To SRI or not to SRI
Bonds or equities- you now have a choice if you want to make a positive social impact.
The people at Futuregrowth Asset Management are a happy bunch. Their SRI (Socially Responsible Investment) infrastructure and development bond fund, with assets under management of R4.6bn, did well and belies the fact that some trustees are a little weary of SRI funds, and their ability to provide decent returns.
The portfolio manager Kelebogile Moloko says that they are looking to invest around R1bn in unlisted developmental assets this year including the refinancing of a toll road, and financing the growth of the SA taxi securitisation loan book, finalized in May this year.
The SA Taxi business was essentially a management buy-out from parent African Bank and a refinancing opportunity, and proof of the viability of the business is that they have only written off R60k of bad debt thus far.

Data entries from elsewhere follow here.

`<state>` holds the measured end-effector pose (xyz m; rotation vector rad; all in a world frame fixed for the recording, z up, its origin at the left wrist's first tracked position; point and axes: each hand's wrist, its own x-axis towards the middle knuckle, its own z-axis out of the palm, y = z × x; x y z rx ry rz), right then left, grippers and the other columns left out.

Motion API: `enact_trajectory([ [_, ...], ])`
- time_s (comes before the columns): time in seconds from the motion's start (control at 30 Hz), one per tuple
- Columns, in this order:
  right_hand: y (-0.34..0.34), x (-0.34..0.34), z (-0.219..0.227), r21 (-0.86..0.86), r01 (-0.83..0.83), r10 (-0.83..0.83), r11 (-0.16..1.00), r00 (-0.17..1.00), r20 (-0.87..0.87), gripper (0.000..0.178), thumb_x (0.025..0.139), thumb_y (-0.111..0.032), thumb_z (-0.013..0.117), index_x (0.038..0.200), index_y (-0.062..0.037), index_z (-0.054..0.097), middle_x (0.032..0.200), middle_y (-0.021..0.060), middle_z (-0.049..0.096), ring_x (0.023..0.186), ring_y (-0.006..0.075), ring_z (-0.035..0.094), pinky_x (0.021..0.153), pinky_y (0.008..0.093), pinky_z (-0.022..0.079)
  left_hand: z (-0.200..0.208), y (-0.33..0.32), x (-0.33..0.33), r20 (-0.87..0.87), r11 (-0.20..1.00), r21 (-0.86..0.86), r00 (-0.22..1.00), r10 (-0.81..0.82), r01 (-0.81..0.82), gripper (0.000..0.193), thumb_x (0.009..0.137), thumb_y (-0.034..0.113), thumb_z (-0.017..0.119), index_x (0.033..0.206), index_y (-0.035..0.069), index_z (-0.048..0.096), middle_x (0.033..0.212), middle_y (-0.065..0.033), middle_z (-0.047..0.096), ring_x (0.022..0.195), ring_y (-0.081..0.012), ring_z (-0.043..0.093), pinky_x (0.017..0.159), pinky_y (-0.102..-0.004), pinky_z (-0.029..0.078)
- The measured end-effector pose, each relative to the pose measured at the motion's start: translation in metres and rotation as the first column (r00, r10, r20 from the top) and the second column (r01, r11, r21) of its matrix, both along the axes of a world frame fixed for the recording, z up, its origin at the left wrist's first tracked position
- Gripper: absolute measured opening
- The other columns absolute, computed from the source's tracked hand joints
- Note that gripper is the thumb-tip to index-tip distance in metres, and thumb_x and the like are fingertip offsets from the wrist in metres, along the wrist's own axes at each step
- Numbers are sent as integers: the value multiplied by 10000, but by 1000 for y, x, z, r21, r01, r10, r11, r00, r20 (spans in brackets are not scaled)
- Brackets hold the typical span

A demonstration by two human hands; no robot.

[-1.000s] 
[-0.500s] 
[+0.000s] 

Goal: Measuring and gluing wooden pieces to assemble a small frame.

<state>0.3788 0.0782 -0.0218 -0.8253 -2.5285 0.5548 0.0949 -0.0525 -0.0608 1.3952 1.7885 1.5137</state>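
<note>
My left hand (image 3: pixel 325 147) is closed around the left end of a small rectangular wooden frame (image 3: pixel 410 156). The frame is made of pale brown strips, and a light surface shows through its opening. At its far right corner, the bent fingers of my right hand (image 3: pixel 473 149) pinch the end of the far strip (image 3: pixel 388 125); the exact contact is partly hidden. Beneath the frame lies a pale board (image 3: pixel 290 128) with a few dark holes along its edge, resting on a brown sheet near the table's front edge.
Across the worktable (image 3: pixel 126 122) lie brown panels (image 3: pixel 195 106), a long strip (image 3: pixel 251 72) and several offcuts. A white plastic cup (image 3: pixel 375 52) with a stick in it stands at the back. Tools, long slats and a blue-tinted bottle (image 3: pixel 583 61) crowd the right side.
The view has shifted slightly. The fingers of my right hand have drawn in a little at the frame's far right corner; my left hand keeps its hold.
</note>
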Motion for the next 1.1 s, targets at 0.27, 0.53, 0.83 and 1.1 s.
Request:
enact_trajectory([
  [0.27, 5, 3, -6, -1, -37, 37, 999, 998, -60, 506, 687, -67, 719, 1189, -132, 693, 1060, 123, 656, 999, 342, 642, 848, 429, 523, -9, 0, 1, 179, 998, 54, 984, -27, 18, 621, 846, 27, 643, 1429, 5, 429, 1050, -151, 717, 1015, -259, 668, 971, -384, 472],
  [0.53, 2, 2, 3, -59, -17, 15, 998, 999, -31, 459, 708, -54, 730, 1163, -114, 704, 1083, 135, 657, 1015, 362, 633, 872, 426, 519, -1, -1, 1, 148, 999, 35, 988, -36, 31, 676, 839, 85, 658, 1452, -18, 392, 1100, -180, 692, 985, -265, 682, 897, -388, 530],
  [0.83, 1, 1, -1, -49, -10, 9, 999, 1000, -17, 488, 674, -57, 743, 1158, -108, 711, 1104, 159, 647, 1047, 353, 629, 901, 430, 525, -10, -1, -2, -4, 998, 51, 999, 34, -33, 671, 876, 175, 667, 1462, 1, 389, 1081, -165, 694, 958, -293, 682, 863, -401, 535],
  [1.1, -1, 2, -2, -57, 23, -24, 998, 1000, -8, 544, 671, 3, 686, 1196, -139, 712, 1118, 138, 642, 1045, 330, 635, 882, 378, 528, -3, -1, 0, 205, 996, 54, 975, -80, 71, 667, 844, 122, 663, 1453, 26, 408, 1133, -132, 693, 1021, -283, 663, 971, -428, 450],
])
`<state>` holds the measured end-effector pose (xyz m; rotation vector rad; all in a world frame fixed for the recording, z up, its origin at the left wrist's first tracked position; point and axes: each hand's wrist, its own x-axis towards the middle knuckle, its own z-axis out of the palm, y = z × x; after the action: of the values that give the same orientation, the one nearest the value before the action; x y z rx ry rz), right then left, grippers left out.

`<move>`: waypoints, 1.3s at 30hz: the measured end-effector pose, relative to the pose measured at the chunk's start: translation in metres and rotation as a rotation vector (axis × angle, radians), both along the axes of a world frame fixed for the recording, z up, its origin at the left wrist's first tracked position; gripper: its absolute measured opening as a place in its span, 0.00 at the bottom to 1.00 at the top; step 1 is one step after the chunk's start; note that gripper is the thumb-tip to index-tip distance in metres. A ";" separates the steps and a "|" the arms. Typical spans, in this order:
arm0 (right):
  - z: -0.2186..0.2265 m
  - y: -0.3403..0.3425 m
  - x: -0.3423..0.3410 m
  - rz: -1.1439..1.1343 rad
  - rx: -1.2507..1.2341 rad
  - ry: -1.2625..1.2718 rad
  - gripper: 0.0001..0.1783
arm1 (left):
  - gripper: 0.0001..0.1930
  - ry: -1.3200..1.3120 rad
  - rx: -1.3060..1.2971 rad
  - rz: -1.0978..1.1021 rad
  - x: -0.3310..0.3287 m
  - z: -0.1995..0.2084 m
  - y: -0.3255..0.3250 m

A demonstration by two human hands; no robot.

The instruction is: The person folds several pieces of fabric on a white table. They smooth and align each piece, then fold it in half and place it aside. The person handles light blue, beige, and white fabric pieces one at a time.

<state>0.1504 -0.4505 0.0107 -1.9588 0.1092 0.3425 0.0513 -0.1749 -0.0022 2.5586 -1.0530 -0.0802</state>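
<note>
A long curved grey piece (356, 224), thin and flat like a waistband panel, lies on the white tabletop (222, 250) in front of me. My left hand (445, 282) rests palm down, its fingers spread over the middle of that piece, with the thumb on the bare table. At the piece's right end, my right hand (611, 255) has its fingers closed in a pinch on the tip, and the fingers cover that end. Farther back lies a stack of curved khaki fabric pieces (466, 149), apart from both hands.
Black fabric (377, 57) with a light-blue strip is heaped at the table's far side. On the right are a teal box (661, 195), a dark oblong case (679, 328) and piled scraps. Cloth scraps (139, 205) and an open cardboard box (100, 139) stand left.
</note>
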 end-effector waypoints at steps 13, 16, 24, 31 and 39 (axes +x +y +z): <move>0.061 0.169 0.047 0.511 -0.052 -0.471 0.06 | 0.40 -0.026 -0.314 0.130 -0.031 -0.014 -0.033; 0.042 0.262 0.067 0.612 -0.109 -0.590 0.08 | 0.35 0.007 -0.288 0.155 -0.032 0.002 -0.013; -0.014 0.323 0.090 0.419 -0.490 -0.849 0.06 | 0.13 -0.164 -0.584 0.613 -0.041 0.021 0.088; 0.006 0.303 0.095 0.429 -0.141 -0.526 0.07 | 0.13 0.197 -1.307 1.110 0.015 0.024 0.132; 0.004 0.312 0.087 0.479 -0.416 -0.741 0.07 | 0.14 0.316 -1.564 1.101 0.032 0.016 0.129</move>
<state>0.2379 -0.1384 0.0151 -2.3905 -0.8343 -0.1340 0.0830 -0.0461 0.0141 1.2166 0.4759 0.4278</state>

There is a 40% equity component that the driver has to invest; there is insurance, life and vehicle, tracking systems, and the like. The ripple effect on the community is huge, says Moloko, and SRI is really a theme, and not really an asset class.

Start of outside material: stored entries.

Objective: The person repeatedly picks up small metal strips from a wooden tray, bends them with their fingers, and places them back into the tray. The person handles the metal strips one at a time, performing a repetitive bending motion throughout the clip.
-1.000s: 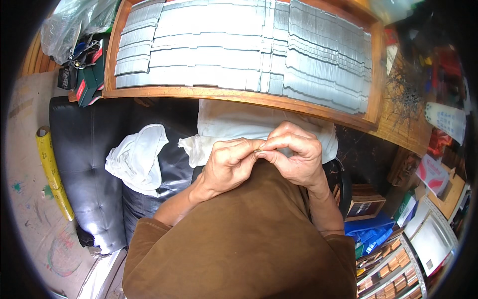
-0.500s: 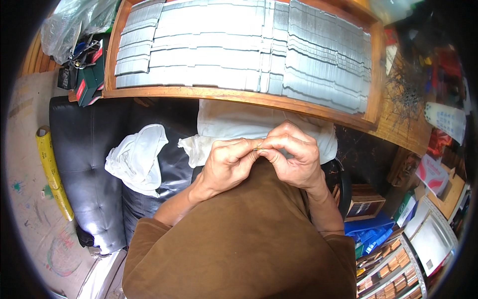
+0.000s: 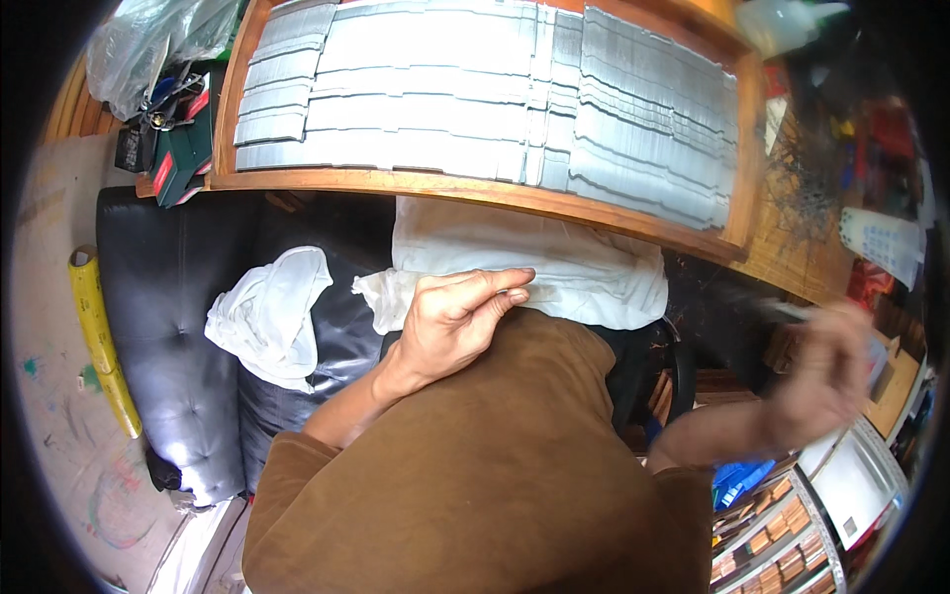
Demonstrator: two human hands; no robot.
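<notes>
Holding thumb and forefinger close together, the left hand [image 3: 455,322] hangs over the white cloth [image 3: 604,282]; whether that grip is closed on anything, I cannot tell. Blurred, the right hand [image 3: 823,371] is near the worktop [image 3: 787,269], its grip unclear. Beyond the cloth, a wooden tray [image 3: 435,182] holds silvery strips [image 3: 416,127].

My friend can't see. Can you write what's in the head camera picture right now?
A person's left hand has its thumb and forefinger close together above a brown shirt; the blurred right hand is out to the right. Ahead is a wooden tray packed with thin silvery pieces. A crumpled white cloth lies on a black seat at left.
</notes>
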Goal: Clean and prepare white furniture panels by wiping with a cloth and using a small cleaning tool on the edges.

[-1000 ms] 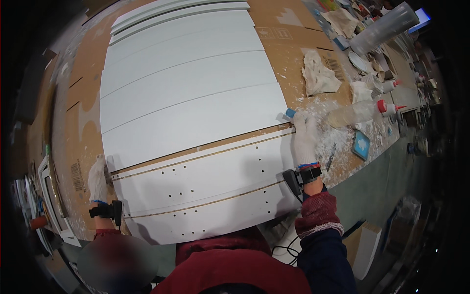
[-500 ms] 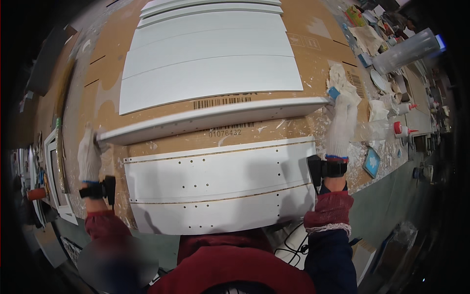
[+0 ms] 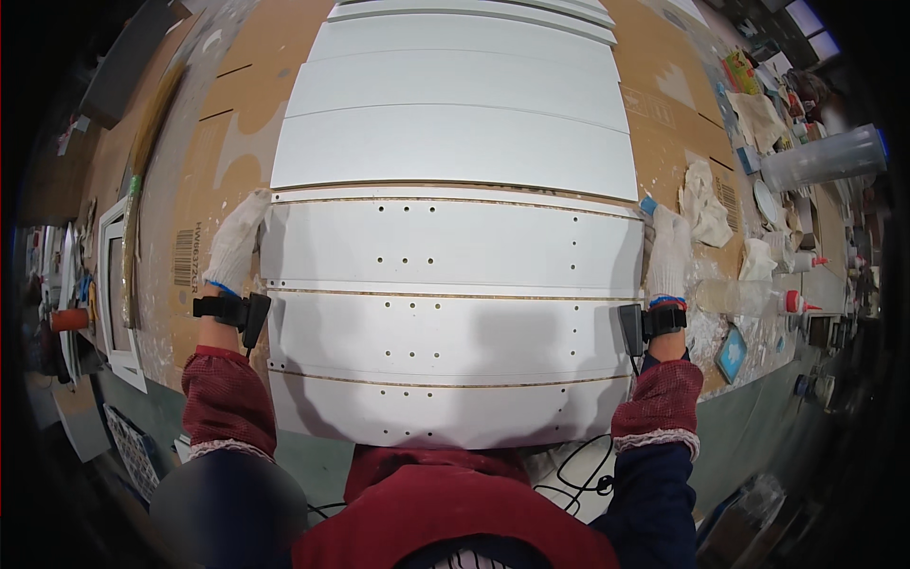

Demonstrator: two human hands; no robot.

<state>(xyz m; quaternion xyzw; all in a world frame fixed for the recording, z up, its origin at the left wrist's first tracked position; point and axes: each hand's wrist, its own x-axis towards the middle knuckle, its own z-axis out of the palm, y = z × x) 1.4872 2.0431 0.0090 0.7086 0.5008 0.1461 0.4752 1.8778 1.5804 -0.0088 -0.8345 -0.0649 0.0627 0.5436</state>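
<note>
Three white boards with drilled holes lie side by side in front of me. The farthest drilled board [image 3: 502, 235] lies flat, with a hand at each short end. My left hand [image 3: 237, 242], in a pale knit glove, closes on its left end near the far corner. At the right end, my gloved right hand [image 3: 668, 251] grips the edge; a small blue patch [image 3: 648, 205] shows at its fingertips. Both hands' undersides are hidden. The middle drilled board [image 3: 474, 327] and the nearest drilled board [image 3: 483, 408] lie closer to my body.
Plain white panels [image 3: 455, 147] lie beyond on cardboard [image 3: 223, 180]. To the right are a crumpled cloth [image 3: 706, 204], a clear bottle with a red tip [image 3: 739, 298], a blue-and-white pad [image 3: 731, 355] and a clear cylinder [image 3: 823, 159]. A white frame [image 3: 116, 275] stands at left.
The board between my hands was tilted up on edge; now it lies flat, drilled face up, beside the others. Both hands came down with it, and the view has shifted.
</note>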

Onto the new stuff. A new fund in the stable, the Futuregrowth infrastructure and development equity fund is promising a benchmark of CPI + 10%. They reckon they can do 20% in debt financing, with an expected return of between 18% and 22%.

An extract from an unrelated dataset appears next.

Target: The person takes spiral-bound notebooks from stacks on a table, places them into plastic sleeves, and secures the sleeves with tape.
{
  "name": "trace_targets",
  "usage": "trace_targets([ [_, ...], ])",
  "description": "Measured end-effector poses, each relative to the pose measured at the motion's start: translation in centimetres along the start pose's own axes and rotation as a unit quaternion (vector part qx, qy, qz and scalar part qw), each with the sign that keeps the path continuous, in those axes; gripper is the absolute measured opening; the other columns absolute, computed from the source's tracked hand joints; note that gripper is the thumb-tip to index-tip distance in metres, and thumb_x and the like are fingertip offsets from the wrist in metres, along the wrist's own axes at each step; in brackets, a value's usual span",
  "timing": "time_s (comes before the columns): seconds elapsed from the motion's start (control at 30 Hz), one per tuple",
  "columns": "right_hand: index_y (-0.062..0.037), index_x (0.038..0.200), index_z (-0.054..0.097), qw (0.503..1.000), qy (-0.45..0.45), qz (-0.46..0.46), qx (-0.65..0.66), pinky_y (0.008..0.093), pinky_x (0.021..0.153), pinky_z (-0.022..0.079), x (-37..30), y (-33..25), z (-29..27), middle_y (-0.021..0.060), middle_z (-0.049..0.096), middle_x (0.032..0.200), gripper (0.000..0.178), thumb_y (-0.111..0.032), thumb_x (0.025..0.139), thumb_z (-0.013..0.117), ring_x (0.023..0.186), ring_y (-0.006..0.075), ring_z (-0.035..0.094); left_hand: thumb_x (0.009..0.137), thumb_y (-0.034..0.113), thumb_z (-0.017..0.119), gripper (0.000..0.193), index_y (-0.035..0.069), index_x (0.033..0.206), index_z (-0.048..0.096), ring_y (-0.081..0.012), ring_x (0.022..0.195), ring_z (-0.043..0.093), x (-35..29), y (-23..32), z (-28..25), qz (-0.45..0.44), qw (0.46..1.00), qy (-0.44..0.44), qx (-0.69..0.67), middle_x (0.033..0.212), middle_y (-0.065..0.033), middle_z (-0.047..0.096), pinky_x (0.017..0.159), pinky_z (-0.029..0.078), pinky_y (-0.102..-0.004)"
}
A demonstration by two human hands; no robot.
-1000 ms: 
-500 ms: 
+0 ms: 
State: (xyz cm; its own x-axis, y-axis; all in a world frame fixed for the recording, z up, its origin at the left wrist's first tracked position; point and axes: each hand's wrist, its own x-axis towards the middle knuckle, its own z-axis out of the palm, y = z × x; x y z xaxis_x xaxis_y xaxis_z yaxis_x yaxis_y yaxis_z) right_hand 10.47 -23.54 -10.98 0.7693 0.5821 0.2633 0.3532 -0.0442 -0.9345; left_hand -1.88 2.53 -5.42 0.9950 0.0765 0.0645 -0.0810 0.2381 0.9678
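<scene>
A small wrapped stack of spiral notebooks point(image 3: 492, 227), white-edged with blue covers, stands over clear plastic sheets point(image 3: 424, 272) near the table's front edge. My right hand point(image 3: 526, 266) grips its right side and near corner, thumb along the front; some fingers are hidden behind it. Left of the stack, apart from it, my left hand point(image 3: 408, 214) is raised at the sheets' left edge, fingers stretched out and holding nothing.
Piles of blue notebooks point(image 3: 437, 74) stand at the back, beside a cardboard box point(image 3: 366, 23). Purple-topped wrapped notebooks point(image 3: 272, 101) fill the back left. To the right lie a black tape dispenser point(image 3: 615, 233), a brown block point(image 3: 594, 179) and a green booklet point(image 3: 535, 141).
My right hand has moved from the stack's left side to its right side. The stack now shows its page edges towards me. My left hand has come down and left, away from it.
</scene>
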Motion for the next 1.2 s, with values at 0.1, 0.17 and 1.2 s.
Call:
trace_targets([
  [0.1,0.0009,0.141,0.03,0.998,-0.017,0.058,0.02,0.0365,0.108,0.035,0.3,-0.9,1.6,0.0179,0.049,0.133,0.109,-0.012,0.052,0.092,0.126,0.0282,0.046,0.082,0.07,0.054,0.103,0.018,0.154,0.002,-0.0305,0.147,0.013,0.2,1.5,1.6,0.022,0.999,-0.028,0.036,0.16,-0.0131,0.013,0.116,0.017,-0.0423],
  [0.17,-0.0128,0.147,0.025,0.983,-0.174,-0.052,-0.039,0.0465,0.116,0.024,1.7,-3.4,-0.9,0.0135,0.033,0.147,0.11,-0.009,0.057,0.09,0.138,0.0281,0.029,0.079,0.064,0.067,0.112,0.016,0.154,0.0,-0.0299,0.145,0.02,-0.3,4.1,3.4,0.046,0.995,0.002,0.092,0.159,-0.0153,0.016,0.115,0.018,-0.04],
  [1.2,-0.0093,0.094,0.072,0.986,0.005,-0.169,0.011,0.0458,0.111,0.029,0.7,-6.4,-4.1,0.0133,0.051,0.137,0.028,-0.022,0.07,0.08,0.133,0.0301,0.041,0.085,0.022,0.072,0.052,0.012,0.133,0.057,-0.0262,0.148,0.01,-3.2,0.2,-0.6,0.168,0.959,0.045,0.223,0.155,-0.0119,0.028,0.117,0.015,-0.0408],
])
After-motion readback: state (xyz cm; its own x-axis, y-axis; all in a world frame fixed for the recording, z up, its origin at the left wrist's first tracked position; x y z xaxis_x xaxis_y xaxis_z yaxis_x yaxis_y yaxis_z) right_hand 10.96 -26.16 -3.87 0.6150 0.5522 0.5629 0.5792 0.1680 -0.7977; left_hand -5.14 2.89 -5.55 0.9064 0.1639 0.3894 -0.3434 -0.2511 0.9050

In terms of their infrastructure investments, they expect a relatively moderate inflation environment, and while there is some risk during the construction phase of any infrastructure development, this is not the case once the asset begins producing returns. Howard reckons that investors will see returns after five to six years.
Turning to some of the perceptions concerning SRI, portfolio manager James Howard says that talking to the trustees has been a long-term goal for the business as they provide insights into SRI.
Howard says that they focus on positive screened investments - or investments that provide positive impacts. While Moloko says that one of the key issues is measuring the impact of SRI, and its no longer purely about infrastructure investments.
Needs will change over time as the country moves into the next level of development, and Moloko says that they have done a deal with Capitec Bank and there is a commercial relationship between Capitec and Futuregrowth. There was funding provided and equity taken. Futuregrowth got involved at R2 per share, and the share price is around the R30 mark.
Turning back to SRI, Howard says that looking for deals outside of infrastructure development is difficult, as they (the deals) are hard to find and relatively small and intense.
Fortunately there is access to equity early on in infrastructure development. For example, the construction companies need to take equity as they then take ownership and the TRAC N4 project is a case in point, which has provided good returns.
Turning to the pension funds, which are the largest investors in SRI, pension funds were looking for access to this asset class, which is traditionally difficult to source as its unlisted and is long-term. Added to which the returns only kick in after several years into the management cycle. Another issue is that of liquidity.
On the question of fees for the new SRI equity fund, Howard says there is a straight management fee of 2.25%, initially, no fees on committed capital, and no incentive fees during the initial period - of three years- from when the first R300m is invested, with a R300m commitment. There is a flat fee of 30bps (3%) per annum, excluding VAT, on any surplus cash in the fund.
Health warning: This article shouldn't be construed to be offering advice. There is a fair amount of "marketing speak" that needs to be worked through and people interested should be talking to specialists in this sector, which includes a thorough needs analysis, and investment risk.
Editor's thoughts:
*SRI is an asset class and as such should be measured in returns. Positive social impacts are also important but as one commentator so eloquently puts it- it's an investment and one shouldn't get too emotionally involved.